Jean avait vieilli. Il avait le visage couvert de rides. Son regard était parfois vague et un peu hagard. Quand il était occupé à bâtir une écluse, alors il se trouvait comme dans un état second. Il manipulait les plus grosses pierres avec facilité se jouant de leur poids. Il semblait connaitre le vrai bonheur. La dernière écluse qu’il entreprit, à la demande de six habitants du village de Chassiron l’amena cependant à une grande réflexion et à beaucoup d’hésitation.

Au centre de l’emplacement choisi par les gens du village, il y avait une source d’eau douce, la source des Fontanelles qui est située en mer à environ 50 mètres de la falaise et qui, naturellement, est recouverte à chaque marée haute.

Jean hésita. Il considérait cette source comme un symbole et souhaitait déplacer l’écluse afin de laisser la source à l’extérieur. Les paysans insistèrent pour conserver l’emplacement prévu et le travail commença.

Son intuition de simple ne l’avait pas trompé : ce mur leur causa les pires soucis. Quand les hommes reprenaient le travail à chaque marée, la construction qu’ils avaient effectuée la veille était en partie détruite.

Les marées de nuit, Jean des Pierres, seul, descendait sur le chantier et ne pouvait que constater les dégâts qui ravageaient les murs.
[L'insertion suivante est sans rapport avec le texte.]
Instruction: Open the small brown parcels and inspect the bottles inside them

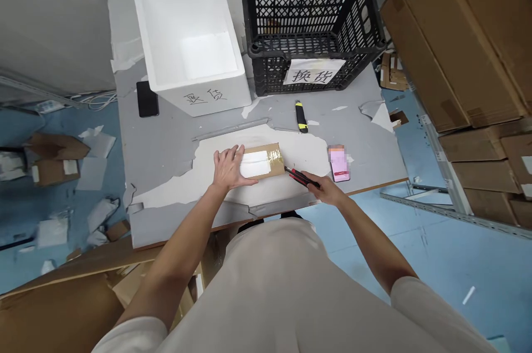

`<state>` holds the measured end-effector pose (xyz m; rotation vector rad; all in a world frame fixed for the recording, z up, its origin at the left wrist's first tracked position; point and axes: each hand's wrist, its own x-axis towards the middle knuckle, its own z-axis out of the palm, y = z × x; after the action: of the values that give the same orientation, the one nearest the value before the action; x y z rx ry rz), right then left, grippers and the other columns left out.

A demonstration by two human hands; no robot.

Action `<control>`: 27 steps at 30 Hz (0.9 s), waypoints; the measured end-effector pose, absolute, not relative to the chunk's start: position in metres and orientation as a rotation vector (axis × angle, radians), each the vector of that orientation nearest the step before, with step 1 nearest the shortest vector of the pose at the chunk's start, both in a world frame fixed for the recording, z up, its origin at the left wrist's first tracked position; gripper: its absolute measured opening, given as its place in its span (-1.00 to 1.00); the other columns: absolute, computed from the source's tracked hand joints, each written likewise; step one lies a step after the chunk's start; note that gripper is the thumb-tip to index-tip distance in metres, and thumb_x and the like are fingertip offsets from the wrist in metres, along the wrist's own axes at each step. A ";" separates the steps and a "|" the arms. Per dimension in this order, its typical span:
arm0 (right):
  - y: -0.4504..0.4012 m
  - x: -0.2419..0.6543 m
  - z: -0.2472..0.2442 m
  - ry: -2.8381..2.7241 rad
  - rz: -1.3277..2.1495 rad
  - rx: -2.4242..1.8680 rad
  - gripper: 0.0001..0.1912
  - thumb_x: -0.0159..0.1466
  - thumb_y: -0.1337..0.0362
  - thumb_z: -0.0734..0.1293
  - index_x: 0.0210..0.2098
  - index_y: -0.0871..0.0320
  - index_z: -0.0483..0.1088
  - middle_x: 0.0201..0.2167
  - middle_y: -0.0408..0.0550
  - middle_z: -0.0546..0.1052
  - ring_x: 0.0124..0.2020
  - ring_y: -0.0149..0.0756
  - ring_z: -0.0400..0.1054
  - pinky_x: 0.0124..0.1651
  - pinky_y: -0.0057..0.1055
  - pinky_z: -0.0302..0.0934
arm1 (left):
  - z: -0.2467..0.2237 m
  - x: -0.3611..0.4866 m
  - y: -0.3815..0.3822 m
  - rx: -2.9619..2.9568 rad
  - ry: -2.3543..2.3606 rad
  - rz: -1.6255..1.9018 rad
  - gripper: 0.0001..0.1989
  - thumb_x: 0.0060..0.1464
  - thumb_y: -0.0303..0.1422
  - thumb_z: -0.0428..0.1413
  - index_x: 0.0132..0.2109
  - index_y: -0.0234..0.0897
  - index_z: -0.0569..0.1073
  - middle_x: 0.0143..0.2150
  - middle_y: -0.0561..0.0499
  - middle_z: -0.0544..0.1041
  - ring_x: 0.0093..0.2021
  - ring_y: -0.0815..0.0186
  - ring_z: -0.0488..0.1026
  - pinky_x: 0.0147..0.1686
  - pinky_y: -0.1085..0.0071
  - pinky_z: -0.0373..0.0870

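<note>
A small brown cardboard box with a white label and shiny tape lies flat on the worn table. My left hand grips its left end, thumb along the near side and fingers over the far side. In my right hand is a red and black utility knife, its tip at the box's right end. Whether the tip touches the cardboard is too small to tell. A lit phone rests just right of the knife. Beyond the box lies a yellow and black cutter.
At the back stand a white foam box and a black plastic crate, both with handwritten markings. A dark phone lies by the foam box. Stacked cartons fill the right side; an open carton is at lower left.
</note>
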<state>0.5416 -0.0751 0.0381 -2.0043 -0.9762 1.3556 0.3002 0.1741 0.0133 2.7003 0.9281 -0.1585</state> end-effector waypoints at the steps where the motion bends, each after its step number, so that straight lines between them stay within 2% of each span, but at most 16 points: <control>1: -0.078 0.540 0.038 -0.946 1.366 -2.003 -0.42 0.24 0.24 0.23 0.26 -0.06 0.23 -0.43 -0.17 0.48 -0.61 -0.50 0.17 -0.54 -0.50 0.26 | 0.013 0.300 0.174 2.703 0.924 -0.161 0.18 -0.33 0.15 0.20 0.37 -0.33 0.01 0.32 -0.32 0.17 0.21 -0.20 0.13 0.24 -0.13 -0.21; 5: -0.095 0.549 0.040 -0.896 1.422 -2.005 -0.42 0.29 0.18 0.18 0.30 -0.07 0.13 -0.34 -0.13 0.51 -0.61 -0.48 0.23 -0.53 -0.46 0.28 | 0.013 0.299 0.174 2.716 0.918 -0.177 0.19 -0.30 0.17 0.18 0.38 -0.37 -0.02 0.34 -0.35 0.12 0.23 -0.21 0.11 0.25 -0.19 -0.28; 9: -0.108 0.558 0.025 -0.875 1.138 -2.223 -0.35 0.34 0.15 0.09 0.39 0.03 -0.13 -0.23 -0.02 0.51 -0.48 -0.34 0.34 -0.37 -0.32 0.34 | 0.014 0.298 0.172 2.724 0.896 -0.189 0.23 -0.28 0.21 0.15 0.39 -0.43 -0.07 0.38 -0.40 0.00 0.29 -0.24 0.04 0.24 -0.24 -0.35; 11: -0.102 0.551 0.006 -0.961 0.949 -2.386 -0.36 0.35 0.20 0.04 0.39 0.13 -0.12 -0.11 0.10 0.46 -0.28 -0.22 0.38 -0.19 -0.22 0.34 | 0.015 0.298 0.171 2.736 0.883 -0.188 0.25 -0.28 0.24 0.13 0.39 -0.46 -0.09 0.40 -0.43 -0.07 0.32 -0.25 -0.02 0.24 -0.24 -0.37; 13: -0.086 0.535 -0.018 -1.082 0.806 -2.536 -0.38 0.33 0.30 0.02 0.37 0.20 -0.05 -0.01 0.21 0.37 -0.10 -0.10 0.33 -0.03 -0.13 0.27 | 0.017 0.298 0.170 2.744 0.881 -0.192 0.28 -0.28 0.26 0.12 0.39 -0.49 -0.12 0.40 -0.45 -0.12 0.35 -0.25 -0.08 0.24 -0.24 -0.38; 17: -0.053 0.500 -0.058 -1.146 0.658 -2.815 -0.33 0.25 0.45 0.05 0.36 0.12 0.00 0.08 0.29 0.25 0.03 0.02 0.22 0.00 -0.04 0.21 | 0.024 0.296 0.164 2.758 0.931 -0.168 0.30 -0.31 0.28 0.13 0.38 -0.52 -0.09 0.40 -0.47 -0.14 0.39 -0.26 -0.21 0.23 -0.27 -0.40; 19: -0.047 0.489 -0.071 -1.162 0.642 -2.865 -0.29 0.23 0.49 0.06 0.36 0.12 -0.01 0.07 0.30 0.25 0.03 0.02 0.21 -0.02 -0.06 0.22 | 0.027 0.291 0.157 2.763 0.967 -0.127 0.21 -0.24 0.25 0.13 0.37 -0.48 -0.03 0.40 -0.45 -0.12 0.40 -0.25 -0.22 0.24 -0.26 -0.38; 21: -0.049 0.486 -0.079 -1.208 0.595 -2.864 -0.30 0.23 0.49 0.07 0.36 0.14 -0.02 0.06 0.31 0.26 0.04 0.02 0.19 0.00 -0.04 0.20 | 0.026 0.283 0.144 2.756 0.971 -0.073 0.04 -0.10 0.18 0.11 0.35 -0.42 0.05 0.40 -0.42 -0.06 0.40 -0.21 -0.16 0.25 -0.22 -0.31; 24: -0.057 0.492 -0.079 -1.329 0.525 -2.819 -0.35 0.27 0.40 0.10 0.35 0.13 0.00 0.15 0.31 0.23 0.12 0.04 0.13 0.07 0.01 0.13 | 0.018 0.270 0.118 2.738 0.927 0.022 -0.24 0.09 0.02 0.03 0.30 -0.37 0.16 0.36 -0.36 0.10 0.36 -0.11 0.00 0.28 -0.11 -0.17; 27: -0.052 0.504 -0.059 -1.348 0.513 -2.766 -0.41 0.30 0.27 0.14 0.32 0.16 0.07 0.25 0.31 0.12 0.20 0.10 0.06 0.12 0.05 0.08 | 0.008 0.262 0.094 2.722 0.900 0.090 -0.37 0.17 -0.11 -0.02 0.28 -0.39 0.20 0.27 -0.36 0.25 0.32 -0.07 0.12 0.29 -0.06 -0.10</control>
<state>0.5042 -0.0523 -0.0592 -2.7659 -1.3478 0.5126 0.2617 0.0943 0.0079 2.7219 0.9004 0.0896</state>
Un matin, alors qu’ils allaient reprendre le travail, Jean était absent de sa maison. Il ne descendit pas à la côte avec les hommes de l’écluse. En arrivant aux murs, ceux-ci ne trouvèrent que des pierres éparpillées. Pourtant il n’y avait ni vent, ni grosse mer. Inquiets, les hommes regardèrent de plus près les roches éparses sur l’estran. En les retournant ils découvrirent les sabots et un peu plus loin la ceinture de flanelle de Jean des Pierrres.

Celui qui avait si bien connu le vent, la mer et les pierres avait disparu en mer comme un marin. On ne retrouva jamais son corps.

On dit qu’il a peut être rejoint, dans le mystère des cités océanes les naufragés de nos pertuis et que son âme bienheureuse préside encore depuis des siècles à la construction des pêcheries à poissons de l’île d’Oléron.